New Civic sedan launched in Detroit last January has had Brazilian production and launch postponed

New Civic sedan launched in Detroit last January has had Brazilian production and launch postponed

Among Japanese automakers with Brazilian factories, Honda has, by far, been the most affected by the 11 March earthquake/tsunami in Japan.

Though the motorcycle factory in Manaus, state of Amazonas capital, was unaffected, the car plant which builds the Civic, Fit [Jazz] has curtailed output for months.

The Sumaré factory, 72 miles north west of São Paulo City, has taken extensive measures to trim production to the reduced parts supply from Japan.

Enforced vacations were considered first but, following tiring negotiations with the union, the company – for the first time since the plant opened in 1997 – laid off 400 people, some 12% of work force. 

Production is halved for the rest of 2011, meaning the remaining work force will be partially idle.

The start of sales of the redesigned Civic, scheduled for the second half, has been postponed and this is expected to have a large negative effect on Honda Brazil's financial results for 2011.
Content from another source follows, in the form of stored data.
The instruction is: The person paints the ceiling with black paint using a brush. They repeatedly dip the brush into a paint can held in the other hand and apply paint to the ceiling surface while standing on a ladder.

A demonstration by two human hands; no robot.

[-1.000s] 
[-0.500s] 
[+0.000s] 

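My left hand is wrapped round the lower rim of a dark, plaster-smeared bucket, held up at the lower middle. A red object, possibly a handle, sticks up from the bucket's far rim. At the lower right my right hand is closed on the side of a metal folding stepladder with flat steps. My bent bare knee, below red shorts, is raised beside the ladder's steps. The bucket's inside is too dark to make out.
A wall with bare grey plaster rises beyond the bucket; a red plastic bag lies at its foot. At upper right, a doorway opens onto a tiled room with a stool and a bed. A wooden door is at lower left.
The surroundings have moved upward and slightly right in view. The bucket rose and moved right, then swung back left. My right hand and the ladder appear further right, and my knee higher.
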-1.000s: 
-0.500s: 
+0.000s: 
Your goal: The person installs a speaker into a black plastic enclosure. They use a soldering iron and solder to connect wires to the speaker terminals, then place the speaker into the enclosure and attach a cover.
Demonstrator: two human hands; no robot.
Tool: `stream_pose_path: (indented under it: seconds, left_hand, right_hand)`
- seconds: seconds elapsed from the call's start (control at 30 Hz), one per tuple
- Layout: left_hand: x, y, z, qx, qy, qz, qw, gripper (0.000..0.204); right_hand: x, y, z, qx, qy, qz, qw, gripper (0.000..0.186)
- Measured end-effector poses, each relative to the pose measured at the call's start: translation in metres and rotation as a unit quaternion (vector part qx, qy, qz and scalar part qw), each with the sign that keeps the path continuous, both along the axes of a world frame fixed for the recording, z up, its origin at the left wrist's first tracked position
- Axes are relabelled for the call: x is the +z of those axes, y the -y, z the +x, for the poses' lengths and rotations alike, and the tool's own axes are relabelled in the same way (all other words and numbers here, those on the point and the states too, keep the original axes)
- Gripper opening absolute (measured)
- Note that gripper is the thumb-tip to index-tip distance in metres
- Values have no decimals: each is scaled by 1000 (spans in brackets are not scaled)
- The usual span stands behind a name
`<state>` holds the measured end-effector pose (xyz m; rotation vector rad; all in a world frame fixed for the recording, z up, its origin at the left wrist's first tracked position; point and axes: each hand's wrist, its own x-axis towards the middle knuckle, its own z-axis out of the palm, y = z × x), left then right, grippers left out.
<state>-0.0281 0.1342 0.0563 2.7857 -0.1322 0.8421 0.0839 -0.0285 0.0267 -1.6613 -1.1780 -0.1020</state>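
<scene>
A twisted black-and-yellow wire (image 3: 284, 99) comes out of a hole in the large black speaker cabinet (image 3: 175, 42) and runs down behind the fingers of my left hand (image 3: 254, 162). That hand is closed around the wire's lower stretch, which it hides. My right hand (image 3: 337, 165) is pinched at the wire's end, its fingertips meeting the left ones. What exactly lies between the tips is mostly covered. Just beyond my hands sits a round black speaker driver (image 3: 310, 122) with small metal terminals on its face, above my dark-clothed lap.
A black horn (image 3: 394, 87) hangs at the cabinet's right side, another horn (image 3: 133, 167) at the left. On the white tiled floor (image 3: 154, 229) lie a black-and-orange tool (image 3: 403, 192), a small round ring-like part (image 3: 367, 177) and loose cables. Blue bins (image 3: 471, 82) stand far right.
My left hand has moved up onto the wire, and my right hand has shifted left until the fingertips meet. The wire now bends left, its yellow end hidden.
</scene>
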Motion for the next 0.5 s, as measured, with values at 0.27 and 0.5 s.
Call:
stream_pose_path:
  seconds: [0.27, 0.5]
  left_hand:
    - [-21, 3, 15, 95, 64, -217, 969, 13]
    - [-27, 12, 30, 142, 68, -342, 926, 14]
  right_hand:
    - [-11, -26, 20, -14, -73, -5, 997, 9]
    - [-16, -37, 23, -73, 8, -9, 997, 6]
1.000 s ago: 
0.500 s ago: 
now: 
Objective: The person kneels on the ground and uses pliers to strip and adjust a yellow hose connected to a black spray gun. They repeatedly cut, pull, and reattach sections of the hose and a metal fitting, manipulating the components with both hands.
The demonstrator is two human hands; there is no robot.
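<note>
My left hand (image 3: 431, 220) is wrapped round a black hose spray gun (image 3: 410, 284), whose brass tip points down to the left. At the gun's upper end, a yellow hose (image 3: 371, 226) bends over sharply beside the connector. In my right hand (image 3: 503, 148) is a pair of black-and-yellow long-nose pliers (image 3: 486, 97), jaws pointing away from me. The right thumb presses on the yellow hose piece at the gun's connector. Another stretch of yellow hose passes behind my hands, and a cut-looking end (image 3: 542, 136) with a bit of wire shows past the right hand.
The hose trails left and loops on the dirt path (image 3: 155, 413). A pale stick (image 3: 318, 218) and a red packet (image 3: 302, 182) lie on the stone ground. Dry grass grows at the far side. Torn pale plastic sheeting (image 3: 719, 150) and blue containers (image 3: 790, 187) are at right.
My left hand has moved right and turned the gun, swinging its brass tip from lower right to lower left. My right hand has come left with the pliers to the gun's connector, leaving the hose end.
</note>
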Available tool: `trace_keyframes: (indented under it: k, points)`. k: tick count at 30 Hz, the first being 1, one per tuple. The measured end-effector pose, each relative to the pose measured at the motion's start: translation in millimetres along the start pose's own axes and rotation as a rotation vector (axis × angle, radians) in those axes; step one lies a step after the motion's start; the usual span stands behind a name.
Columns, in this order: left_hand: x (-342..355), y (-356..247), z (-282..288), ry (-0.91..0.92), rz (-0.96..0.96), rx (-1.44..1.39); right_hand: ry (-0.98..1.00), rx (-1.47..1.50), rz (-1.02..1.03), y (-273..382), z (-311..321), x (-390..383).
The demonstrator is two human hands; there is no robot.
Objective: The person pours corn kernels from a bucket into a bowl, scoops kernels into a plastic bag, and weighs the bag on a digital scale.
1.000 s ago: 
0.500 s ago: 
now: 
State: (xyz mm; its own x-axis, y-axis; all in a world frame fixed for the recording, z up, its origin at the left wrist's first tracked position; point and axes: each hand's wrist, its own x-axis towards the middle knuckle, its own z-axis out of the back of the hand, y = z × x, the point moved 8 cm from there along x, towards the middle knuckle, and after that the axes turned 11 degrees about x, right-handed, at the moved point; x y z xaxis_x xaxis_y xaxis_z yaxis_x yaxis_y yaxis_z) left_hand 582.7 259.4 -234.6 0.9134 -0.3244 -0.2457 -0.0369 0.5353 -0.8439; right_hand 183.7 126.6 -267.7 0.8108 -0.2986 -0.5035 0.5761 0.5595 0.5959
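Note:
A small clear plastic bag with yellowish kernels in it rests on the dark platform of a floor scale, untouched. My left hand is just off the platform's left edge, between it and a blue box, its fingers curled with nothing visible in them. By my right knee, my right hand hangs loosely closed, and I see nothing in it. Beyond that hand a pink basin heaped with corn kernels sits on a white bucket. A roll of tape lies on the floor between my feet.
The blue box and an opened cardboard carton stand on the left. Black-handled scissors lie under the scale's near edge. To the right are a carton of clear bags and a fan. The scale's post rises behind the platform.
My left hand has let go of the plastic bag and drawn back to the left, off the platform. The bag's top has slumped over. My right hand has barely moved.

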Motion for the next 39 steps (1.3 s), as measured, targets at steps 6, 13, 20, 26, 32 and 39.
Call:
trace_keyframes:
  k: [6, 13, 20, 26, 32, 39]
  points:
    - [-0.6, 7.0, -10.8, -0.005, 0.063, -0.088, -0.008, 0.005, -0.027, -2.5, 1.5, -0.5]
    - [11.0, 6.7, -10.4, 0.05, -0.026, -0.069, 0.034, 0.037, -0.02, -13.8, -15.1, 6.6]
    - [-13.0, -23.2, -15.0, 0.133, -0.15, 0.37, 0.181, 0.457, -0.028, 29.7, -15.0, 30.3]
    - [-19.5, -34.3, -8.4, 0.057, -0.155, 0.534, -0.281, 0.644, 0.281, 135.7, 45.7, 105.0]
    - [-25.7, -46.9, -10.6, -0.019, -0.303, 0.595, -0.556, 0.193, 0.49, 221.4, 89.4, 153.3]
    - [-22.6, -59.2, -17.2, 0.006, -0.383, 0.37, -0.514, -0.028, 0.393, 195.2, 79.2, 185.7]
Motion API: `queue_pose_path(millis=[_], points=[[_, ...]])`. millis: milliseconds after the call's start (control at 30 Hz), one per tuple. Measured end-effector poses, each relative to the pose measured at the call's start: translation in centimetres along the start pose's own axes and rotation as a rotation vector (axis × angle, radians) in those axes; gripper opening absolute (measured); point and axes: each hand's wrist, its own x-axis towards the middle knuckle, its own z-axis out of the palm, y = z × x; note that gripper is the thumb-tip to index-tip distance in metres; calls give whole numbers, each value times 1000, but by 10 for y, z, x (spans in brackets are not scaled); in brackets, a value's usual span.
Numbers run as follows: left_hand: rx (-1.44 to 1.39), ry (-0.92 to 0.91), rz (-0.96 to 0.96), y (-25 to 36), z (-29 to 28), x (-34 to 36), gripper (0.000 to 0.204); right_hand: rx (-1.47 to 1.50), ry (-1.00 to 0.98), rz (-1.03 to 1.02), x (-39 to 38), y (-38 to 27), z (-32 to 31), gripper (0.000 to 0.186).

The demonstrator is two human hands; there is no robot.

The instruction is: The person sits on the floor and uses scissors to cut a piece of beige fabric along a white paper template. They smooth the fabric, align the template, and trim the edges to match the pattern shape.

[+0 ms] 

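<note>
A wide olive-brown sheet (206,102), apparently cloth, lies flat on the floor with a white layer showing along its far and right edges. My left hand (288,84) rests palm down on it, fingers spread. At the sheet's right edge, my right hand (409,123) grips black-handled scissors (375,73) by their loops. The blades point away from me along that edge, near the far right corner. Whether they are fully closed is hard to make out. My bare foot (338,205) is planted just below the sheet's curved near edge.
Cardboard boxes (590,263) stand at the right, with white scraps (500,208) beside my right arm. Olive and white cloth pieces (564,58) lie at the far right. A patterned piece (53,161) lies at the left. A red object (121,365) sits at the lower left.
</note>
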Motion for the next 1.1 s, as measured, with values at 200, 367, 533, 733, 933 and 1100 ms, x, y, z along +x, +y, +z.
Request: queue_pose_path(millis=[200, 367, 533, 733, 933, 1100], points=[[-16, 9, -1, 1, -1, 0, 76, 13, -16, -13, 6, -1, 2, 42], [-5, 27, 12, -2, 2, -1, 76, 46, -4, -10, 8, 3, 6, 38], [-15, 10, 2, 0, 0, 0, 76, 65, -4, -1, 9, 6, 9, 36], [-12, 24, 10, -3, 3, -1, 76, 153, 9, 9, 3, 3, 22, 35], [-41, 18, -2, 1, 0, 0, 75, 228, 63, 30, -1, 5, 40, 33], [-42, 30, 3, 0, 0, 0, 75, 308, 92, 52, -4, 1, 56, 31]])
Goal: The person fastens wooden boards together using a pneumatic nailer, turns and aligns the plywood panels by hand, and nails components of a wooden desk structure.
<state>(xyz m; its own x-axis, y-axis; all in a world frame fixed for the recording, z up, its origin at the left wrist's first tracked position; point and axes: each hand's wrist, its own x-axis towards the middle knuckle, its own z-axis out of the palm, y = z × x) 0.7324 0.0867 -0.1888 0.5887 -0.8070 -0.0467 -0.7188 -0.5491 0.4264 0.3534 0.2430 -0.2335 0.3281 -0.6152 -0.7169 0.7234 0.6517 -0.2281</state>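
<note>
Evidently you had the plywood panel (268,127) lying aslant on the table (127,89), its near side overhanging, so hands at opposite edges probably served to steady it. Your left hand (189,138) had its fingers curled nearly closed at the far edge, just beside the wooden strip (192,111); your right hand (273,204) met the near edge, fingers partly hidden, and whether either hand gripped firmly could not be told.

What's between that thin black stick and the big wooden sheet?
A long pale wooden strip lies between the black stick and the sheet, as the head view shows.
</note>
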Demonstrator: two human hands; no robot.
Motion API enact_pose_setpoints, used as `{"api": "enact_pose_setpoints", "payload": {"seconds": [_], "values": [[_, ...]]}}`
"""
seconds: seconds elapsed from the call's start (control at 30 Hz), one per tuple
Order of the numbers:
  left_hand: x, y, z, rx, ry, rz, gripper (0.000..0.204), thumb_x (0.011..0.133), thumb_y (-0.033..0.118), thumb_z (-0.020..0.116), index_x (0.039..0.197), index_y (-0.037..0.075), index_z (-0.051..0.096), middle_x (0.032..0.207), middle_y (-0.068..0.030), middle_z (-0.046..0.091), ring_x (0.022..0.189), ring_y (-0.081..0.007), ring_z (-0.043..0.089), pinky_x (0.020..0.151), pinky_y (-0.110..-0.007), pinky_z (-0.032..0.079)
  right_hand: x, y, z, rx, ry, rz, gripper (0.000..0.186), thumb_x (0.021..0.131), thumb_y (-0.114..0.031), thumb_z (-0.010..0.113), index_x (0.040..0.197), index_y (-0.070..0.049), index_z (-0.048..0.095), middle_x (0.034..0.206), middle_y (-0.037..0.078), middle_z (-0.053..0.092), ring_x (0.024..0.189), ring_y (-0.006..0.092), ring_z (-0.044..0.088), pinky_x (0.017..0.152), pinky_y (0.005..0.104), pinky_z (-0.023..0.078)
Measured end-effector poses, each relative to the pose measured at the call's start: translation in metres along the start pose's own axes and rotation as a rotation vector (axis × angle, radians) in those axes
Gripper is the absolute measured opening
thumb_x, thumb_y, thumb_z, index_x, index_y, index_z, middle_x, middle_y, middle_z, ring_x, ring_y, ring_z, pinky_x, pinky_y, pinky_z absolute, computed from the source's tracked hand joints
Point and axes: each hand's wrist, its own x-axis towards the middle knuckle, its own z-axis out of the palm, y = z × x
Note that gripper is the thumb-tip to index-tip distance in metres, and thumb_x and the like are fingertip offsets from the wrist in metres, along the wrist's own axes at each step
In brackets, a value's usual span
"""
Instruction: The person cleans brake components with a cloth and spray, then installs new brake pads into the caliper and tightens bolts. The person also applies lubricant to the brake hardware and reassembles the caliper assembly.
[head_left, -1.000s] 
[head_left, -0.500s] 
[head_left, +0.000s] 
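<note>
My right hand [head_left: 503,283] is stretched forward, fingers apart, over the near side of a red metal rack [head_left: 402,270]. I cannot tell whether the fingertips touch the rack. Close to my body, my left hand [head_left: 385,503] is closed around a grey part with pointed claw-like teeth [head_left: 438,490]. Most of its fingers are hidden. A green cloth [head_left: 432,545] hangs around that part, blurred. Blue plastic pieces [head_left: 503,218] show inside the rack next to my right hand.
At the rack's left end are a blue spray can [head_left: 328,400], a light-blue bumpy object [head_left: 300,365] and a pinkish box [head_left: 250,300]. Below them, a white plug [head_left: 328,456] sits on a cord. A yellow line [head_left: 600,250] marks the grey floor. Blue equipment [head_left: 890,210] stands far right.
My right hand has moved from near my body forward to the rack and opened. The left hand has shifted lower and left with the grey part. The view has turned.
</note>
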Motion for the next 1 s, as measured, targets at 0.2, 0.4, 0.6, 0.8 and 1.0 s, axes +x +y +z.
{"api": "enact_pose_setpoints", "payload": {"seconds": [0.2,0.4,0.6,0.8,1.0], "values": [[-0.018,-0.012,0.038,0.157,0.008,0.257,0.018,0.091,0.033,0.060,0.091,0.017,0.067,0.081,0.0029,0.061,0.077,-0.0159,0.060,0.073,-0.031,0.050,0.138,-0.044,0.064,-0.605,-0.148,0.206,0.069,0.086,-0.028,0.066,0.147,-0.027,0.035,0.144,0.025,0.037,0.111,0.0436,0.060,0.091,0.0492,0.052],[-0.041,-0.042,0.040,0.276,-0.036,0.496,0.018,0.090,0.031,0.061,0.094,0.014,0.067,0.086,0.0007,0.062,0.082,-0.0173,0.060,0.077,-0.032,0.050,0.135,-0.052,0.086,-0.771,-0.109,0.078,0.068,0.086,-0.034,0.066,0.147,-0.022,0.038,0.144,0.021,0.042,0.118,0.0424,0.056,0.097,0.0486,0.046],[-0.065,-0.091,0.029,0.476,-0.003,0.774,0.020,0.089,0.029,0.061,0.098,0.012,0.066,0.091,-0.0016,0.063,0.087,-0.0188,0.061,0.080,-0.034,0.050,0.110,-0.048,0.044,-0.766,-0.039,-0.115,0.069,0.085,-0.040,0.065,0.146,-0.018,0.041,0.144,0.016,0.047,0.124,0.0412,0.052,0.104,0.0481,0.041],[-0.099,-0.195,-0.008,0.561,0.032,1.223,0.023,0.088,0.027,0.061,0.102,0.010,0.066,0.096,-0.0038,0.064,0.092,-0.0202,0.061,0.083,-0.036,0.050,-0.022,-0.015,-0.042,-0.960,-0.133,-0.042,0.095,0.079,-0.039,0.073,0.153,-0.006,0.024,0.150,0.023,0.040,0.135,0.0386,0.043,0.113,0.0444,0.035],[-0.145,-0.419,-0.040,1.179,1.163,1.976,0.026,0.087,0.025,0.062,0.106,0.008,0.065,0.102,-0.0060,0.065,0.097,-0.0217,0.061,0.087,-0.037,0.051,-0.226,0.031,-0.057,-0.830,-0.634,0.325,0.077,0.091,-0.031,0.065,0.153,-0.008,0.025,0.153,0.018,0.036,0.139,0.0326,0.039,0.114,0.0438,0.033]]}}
The new model was launched at the Detroit show in January and this has affected sales of the current 'Mark VIII' model as buyers hold off for the redesigned line.

To make things worse, Honda recently inaugurated its new Campana, Greater Buenos Aires, manufacturing plant, in neighbouring Argentina and that, too, is affected by a shortage of components from Japan.

In contrast, Toyota has been little affected by supply shortages for the Corollas it builds in Brazil and the Hilux trucks made in Argentina.